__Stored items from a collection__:
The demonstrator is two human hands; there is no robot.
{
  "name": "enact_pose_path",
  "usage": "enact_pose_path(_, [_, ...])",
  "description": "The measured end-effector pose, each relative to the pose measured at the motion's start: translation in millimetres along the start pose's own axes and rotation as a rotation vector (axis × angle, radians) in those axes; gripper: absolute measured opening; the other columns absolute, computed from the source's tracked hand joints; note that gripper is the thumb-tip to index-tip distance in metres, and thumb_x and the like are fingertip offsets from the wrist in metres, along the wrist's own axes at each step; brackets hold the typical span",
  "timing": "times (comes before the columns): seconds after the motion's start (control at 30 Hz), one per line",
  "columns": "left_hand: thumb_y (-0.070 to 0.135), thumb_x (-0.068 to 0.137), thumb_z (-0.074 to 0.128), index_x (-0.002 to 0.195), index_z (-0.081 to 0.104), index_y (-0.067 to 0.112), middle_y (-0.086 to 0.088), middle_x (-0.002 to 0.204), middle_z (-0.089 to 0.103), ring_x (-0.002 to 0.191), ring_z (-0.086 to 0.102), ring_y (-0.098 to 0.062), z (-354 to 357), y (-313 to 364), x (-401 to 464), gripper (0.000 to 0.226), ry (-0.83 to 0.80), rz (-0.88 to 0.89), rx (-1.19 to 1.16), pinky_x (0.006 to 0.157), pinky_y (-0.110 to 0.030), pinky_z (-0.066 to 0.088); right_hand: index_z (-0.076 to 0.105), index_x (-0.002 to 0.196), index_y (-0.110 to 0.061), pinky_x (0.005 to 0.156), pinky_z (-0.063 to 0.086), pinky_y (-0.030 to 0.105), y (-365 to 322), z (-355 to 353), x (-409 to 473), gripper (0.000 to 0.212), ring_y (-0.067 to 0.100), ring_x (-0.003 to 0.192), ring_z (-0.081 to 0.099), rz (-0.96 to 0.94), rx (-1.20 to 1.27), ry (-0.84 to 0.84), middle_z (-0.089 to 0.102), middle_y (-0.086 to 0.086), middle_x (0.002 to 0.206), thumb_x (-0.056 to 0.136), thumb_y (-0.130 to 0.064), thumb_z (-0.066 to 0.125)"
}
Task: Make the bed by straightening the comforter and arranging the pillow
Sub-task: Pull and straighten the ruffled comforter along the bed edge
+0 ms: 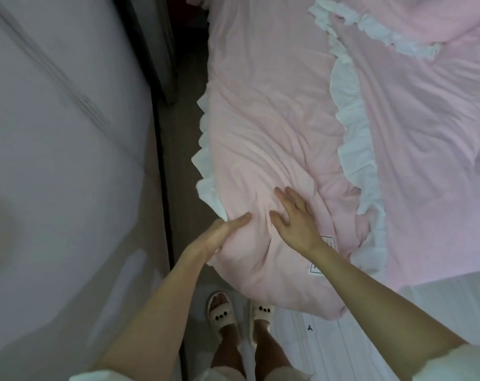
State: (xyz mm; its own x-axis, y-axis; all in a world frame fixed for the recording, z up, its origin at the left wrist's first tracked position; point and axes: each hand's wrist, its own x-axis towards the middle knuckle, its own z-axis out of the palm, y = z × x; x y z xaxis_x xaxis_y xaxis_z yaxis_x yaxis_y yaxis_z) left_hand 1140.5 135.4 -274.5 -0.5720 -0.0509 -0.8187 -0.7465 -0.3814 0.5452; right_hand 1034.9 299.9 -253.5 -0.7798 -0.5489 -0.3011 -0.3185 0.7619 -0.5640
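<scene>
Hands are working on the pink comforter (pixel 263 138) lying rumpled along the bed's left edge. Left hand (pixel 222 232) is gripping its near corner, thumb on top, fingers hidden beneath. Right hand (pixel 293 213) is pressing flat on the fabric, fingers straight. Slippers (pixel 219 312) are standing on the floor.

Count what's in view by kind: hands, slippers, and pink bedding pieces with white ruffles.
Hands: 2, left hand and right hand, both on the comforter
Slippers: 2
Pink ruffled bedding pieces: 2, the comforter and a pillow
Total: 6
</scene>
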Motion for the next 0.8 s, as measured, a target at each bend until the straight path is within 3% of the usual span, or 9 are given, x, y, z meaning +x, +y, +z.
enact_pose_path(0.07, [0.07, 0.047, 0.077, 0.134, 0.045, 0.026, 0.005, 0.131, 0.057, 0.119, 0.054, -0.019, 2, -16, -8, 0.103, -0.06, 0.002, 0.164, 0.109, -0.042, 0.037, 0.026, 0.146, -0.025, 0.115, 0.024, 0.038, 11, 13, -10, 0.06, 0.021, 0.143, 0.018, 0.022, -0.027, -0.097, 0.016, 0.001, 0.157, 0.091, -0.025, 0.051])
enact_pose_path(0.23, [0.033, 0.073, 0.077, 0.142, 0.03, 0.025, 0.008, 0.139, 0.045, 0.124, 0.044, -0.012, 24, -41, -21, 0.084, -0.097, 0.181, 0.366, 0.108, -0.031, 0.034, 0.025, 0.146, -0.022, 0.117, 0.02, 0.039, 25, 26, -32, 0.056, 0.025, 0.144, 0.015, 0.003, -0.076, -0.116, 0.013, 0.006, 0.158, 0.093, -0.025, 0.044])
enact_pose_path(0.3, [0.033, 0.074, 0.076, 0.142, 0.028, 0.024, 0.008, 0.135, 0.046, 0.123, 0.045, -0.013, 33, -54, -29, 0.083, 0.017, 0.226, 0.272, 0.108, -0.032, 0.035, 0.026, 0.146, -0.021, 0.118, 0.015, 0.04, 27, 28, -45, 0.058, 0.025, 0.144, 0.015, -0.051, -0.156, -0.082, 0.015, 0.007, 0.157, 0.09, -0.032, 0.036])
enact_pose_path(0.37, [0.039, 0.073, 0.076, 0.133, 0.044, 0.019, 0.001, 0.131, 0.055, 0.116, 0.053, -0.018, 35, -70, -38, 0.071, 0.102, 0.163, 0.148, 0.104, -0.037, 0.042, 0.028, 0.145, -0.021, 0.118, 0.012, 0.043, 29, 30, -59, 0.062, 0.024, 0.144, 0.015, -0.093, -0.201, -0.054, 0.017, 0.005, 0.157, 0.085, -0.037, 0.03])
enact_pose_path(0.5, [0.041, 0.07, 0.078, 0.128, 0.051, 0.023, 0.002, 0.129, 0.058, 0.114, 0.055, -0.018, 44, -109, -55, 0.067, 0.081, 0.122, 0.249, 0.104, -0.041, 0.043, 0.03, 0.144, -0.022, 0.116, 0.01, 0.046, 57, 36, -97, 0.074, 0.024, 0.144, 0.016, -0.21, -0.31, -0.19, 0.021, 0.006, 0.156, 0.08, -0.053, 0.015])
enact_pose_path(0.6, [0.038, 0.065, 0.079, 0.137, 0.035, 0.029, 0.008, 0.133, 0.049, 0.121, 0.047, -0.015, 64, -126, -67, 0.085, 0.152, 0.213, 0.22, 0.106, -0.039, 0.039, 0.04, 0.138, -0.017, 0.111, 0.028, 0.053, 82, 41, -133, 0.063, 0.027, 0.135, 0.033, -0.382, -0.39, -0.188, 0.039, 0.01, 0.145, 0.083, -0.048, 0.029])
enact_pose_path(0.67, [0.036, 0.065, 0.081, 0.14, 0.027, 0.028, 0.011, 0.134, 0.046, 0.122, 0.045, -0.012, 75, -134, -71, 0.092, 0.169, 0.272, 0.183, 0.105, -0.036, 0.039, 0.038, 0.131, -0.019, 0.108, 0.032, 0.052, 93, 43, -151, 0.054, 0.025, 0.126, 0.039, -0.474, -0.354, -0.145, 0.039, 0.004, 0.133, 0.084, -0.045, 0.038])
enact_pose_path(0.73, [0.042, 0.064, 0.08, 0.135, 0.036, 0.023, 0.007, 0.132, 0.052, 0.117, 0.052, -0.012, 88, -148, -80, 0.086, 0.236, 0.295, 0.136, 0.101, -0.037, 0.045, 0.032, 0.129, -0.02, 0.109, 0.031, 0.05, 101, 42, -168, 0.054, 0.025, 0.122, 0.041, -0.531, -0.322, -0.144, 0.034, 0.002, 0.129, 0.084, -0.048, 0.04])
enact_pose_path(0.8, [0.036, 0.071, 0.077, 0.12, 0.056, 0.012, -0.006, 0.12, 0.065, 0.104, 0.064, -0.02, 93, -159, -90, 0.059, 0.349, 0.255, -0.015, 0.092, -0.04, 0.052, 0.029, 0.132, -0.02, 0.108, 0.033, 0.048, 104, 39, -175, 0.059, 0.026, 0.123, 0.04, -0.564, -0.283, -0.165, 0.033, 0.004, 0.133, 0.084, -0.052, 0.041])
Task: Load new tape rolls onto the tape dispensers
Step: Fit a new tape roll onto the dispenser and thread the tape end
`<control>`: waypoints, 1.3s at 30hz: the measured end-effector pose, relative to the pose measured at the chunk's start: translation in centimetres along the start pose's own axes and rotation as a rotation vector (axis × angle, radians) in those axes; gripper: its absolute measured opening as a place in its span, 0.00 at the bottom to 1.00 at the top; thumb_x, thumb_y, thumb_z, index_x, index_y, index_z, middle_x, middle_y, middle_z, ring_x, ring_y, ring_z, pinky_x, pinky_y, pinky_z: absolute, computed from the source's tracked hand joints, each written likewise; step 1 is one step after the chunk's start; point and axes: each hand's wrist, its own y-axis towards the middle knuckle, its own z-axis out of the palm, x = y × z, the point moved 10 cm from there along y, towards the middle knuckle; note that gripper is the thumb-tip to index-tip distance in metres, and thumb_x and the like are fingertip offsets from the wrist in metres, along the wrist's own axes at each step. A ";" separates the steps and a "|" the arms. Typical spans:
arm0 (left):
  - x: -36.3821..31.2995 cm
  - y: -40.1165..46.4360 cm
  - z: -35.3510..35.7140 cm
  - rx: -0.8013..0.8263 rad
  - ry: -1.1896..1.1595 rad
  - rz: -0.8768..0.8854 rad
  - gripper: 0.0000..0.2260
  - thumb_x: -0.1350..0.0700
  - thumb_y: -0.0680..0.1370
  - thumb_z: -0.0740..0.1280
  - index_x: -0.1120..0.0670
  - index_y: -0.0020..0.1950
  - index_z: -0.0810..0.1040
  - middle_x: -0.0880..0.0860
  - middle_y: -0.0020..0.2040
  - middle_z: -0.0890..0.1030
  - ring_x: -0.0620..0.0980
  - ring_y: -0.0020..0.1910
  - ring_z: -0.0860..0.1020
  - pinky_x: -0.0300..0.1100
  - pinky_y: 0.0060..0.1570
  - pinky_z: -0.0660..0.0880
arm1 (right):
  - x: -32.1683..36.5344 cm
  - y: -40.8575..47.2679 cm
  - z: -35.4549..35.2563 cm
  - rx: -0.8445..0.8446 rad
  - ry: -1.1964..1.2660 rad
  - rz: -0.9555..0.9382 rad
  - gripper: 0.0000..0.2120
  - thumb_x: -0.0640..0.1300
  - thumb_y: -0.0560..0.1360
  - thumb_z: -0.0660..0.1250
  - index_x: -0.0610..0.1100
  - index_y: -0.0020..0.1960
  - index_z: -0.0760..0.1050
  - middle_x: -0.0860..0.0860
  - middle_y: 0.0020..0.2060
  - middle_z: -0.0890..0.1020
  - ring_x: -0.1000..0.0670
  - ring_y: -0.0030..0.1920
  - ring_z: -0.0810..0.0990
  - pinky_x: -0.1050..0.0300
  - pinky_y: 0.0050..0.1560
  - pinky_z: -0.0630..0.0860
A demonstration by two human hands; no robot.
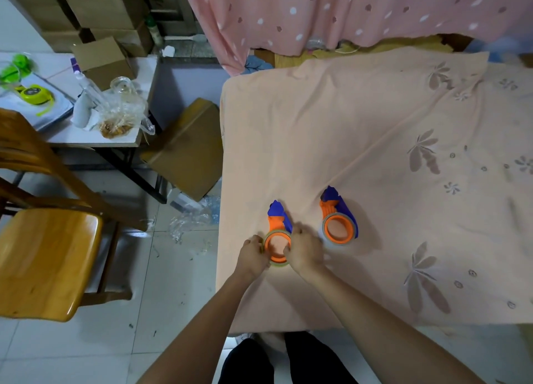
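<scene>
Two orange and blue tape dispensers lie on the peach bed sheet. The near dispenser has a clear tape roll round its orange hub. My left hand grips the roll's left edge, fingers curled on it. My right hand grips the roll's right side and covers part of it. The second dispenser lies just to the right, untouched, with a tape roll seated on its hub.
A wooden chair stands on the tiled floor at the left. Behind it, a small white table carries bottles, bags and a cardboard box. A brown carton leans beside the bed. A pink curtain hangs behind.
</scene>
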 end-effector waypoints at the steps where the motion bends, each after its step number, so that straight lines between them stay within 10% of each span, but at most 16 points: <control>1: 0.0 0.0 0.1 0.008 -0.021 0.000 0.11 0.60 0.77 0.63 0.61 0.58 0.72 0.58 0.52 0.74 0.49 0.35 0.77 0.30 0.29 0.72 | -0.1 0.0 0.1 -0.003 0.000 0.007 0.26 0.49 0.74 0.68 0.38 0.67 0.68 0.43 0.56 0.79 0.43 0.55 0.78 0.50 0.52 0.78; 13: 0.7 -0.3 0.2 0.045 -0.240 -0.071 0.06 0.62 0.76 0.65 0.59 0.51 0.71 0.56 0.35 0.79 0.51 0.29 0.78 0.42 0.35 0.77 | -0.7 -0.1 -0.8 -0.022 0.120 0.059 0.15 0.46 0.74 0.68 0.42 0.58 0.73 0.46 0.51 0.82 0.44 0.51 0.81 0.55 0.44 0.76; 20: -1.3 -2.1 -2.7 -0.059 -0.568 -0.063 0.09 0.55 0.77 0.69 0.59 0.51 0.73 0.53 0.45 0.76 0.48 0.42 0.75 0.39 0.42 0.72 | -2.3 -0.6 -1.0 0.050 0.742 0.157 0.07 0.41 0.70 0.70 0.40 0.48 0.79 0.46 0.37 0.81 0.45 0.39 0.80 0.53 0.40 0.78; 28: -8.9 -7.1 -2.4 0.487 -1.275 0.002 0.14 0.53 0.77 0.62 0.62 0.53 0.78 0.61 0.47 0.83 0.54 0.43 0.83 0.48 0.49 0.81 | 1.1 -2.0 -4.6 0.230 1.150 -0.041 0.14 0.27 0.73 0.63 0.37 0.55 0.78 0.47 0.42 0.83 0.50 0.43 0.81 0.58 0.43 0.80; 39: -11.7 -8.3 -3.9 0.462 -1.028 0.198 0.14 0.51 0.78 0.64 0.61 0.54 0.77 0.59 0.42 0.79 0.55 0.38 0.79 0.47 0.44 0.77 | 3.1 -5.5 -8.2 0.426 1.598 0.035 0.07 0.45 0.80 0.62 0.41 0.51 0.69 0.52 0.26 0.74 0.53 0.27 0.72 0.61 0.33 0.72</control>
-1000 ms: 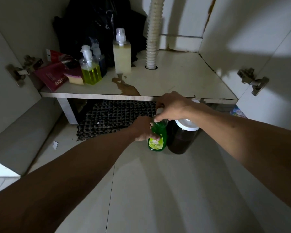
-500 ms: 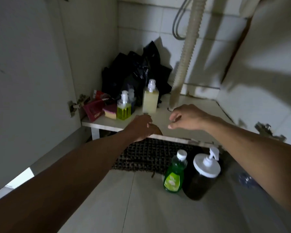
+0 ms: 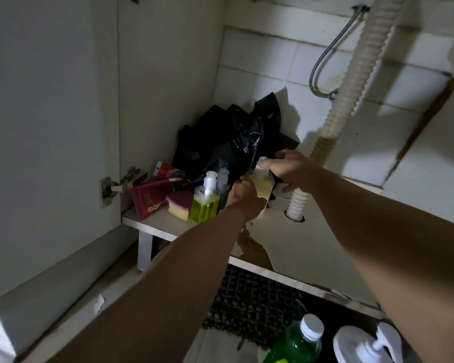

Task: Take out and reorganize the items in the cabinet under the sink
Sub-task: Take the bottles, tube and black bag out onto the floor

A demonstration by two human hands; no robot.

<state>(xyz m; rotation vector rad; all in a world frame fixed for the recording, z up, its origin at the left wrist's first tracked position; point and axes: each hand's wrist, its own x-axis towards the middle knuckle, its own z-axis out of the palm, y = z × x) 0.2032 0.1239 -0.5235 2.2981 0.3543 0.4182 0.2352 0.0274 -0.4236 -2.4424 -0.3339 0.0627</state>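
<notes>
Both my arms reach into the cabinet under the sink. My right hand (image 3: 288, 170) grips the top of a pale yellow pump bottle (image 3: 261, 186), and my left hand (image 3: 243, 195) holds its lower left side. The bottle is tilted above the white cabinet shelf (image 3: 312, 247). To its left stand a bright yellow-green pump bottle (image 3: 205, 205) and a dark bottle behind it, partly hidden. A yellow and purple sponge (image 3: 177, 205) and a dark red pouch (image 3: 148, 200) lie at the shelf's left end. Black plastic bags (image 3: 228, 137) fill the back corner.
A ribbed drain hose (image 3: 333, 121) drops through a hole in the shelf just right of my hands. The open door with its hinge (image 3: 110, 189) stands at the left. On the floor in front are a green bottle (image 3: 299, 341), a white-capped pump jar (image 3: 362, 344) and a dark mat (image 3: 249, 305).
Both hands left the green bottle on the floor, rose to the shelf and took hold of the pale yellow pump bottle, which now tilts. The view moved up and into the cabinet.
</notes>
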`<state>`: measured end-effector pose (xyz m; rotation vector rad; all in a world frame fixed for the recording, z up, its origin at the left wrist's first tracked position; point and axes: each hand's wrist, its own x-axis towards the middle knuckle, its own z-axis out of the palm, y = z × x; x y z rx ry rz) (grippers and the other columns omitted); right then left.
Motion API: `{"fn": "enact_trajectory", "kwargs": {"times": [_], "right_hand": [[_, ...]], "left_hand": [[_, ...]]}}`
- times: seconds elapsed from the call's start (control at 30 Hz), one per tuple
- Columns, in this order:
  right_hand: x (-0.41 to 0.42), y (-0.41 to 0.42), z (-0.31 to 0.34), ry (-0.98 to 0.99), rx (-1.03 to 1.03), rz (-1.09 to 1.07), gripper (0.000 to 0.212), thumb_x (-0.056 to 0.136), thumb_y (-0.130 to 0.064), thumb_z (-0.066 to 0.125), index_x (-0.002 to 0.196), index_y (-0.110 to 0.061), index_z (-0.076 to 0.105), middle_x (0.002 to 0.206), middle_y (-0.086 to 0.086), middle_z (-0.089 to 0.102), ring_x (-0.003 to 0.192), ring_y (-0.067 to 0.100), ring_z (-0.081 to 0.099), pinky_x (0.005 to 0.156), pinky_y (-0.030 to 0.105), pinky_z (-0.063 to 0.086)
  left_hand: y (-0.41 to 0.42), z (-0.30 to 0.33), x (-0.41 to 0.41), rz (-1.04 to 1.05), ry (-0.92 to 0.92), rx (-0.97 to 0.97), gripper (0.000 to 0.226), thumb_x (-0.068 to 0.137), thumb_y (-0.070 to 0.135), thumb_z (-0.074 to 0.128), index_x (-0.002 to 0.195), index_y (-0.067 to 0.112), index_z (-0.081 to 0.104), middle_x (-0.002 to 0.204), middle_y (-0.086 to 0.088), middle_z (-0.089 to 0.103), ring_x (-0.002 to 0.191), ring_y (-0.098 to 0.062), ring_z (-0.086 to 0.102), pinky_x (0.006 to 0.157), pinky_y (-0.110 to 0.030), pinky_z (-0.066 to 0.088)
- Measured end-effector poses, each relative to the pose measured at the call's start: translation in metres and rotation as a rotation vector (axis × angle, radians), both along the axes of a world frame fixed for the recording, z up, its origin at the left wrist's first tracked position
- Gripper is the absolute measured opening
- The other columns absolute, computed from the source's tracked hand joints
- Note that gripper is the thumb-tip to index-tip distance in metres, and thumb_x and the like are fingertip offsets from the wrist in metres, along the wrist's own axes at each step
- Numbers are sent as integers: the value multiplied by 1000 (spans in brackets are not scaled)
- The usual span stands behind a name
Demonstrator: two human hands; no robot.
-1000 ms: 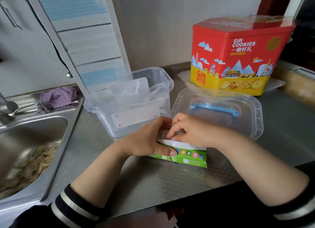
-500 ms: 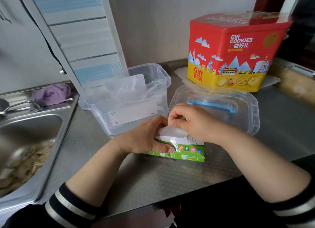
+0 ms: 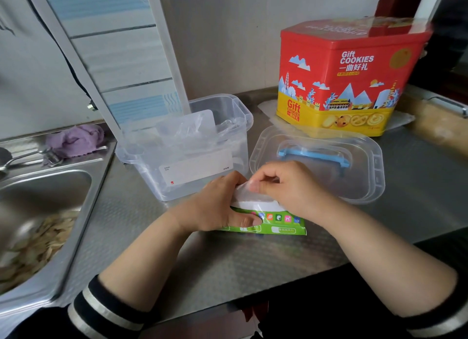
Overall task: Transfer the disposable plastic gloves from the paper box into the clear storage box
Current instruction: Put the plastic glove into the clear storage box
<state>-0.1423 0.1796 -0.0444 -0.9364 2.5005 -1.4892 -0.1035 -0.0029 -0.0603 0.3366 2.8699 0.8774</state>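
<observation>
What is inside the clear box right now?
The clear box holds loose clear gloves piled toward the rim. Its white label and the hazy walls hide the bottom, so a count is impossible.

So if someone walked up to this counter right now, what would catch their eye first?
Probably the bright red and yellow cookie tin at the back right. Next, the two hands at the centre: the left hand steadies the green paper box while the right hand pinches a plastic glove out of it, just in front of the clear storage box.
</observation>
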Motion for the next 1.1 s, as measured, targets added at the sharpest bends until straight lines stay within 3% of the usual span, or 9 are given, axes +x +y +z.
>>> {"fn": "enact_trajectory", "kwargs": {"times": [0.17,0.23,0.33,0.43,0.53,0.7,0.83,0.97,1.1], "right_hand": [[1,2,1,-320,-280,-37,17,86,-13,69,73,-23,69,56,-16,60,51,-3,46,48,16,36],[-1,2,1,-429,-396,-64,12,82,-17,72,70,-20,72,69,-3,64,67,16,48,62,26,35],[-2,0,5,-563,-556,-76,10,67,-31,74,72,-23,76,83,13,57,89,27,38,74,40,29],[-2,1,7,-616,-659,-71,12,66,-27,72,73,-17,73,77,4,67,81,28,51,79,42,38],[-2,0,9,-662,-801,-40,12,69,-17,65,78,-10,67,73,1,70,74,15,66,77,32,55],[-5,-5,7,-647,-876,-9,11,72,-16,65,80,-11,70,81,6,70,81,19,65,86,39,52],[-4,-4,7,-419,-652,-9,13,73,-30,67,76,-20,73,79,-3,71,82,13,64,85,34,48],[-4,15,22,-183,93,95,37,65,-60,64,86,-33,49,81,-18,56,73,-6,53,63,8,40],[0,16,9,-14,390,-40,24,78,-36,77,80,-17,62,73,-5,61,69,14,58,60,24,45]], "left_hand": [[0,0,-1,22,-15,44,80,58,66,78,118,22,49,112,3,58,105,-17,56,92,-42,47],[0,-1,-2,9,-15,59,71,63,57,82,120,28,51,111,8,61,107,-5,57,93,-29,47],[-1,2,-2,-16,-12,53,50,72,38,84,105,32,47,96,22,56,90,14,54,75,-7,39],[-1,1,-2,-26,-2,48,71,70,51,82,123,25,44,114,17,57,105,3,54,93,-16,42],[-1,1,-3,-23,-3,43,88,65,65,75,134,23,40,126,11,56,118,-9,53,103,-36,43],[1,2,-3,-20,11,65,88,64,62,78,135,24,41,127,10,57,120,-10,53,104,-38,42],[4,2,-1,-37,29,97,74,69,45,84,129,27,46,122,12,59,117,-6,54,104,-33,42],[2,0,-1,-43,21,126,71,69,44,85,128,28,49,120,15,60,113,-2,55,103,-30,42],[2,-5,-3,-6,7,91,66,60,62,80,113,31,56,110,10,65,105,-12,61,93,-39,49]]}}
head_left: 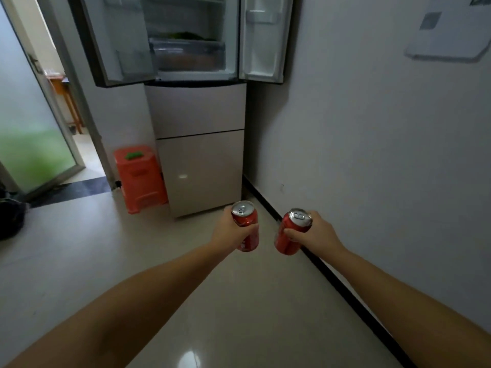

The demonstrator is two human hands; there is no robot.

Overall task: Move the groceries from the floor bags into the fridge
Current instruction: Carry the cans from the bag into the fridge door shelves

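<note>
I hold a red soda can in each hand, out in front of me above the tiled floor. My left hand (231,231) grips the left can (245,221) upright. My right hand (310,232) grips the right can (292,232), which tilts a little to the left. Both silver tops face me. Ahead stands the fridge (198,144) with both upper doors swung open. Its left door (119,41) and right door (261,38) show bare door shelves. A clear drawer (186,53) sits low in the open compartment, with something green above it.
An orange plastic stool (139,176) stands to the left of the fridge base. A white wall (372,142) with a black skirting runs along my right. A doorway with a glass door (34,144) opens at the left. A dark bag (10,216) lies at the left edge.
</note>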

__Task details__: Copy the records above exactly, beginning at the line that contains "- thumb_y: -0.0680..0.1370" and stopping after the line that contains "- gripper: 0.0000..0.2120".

__The completed task__:
  - thumb_y: -0.0680..0.1370
  - thumb_z: -0.0740..0.1280
  - index_x: -0.1120..0.0670
  - index_y: -0.0020..0.1950
  - index_z: -0.0810..0.1040
  - middle_x: -0.0880..0.0860
  - middle_y: -0.0020..0.2040
  - middle_z: -0.0890..0.1030
  - ring_x: -0.0620..0.0980
  - ring_y: -0.0020..0.1910
  - ring_z: -0.0860..0.1020
  - pinky_x: -0.0300..0.1100
  - pinky_y: 0.0060..0.1570
  - pinky_z: -0.0660..0.0880
arm1 (right):
  - x: -32.1683..36.5344 cm
  - y: -40.8575..47.2679 cm
  - z: -35.4549..35.2563 cm
  - rx: -0.8445..0.8446 rad
  - ry: -1.1964..1.2660 rad
  - rz: -0.9555..0.9382 rad
  - gripper: 0.0000..0.2120

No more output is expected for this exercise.